The need for reform became clear during the 1980's. At that time, Oregon businesses faced some of the highest workers' compensation costs in the country – and – Oregon workers faced injury and illness rates that, too, were among the highest in the country.
In an effort to reform the system and increase workplace safety, a group of 14 labor and business leaders, including Governor Kulongoski who then was serving as the state's Insurance Commissioner, came together to overhaul the state's workers' compensation system.
These reforms, commonly known as the “Mahonia Hall Reforms” because negotiations took place at the Governor's residence, were passed by the Oregon Legislature on May 7, 1990. Governor Kulongoski, then as the state's Insurance Commissioner, was charged with implementing the reforms.
Twenty years later, Oregon employees and businesses are still reaping the benefits of the reforms. Premium rates have not increased over the last 20 years, a statistic no other state can match and amounting to a $17.4 billion cost savings for Oregon businesses. Litigation is down significantly and hearing requests to the Workers' Compensation Board have decreased 66 percent since a peak in 1989. And Oregon's return-to-work programs for employees are nationally known and assist more than 8,000 workers each year.
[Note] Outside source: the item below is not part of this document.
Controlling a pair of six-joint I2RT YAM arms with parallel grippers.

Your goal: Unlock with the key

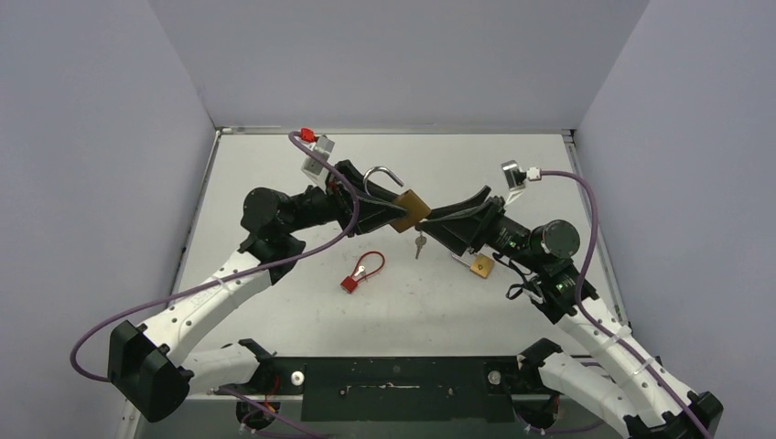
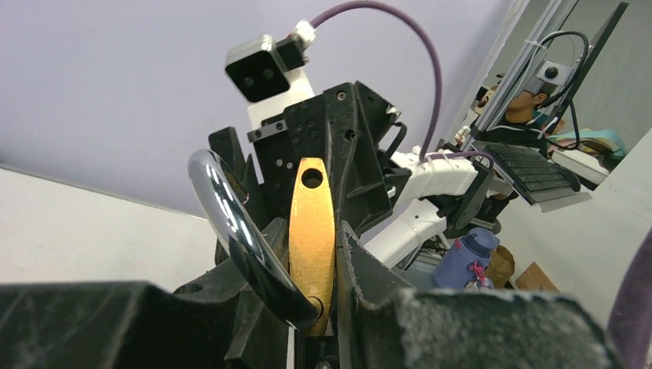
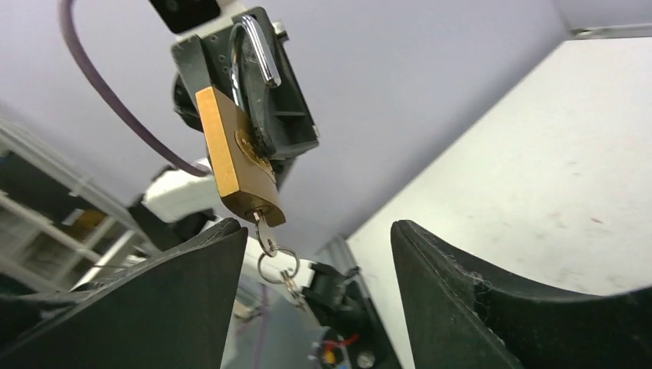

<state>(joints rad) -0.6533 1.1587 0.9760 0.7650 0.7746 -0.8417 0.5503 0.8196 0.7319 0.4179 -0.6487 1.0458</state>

“When you work at improving a government service, it's important to ask the question: ‘at the end of the day, have the citizens been served?' In this case, the answer is a definitive ‘yes',” continued the Governor. “With a safer workplace, lower rates for businesses and improved benefits for injured workers, all citizens have benefited, and continue to benefit, from the reforms that we enacted twenty years ago.”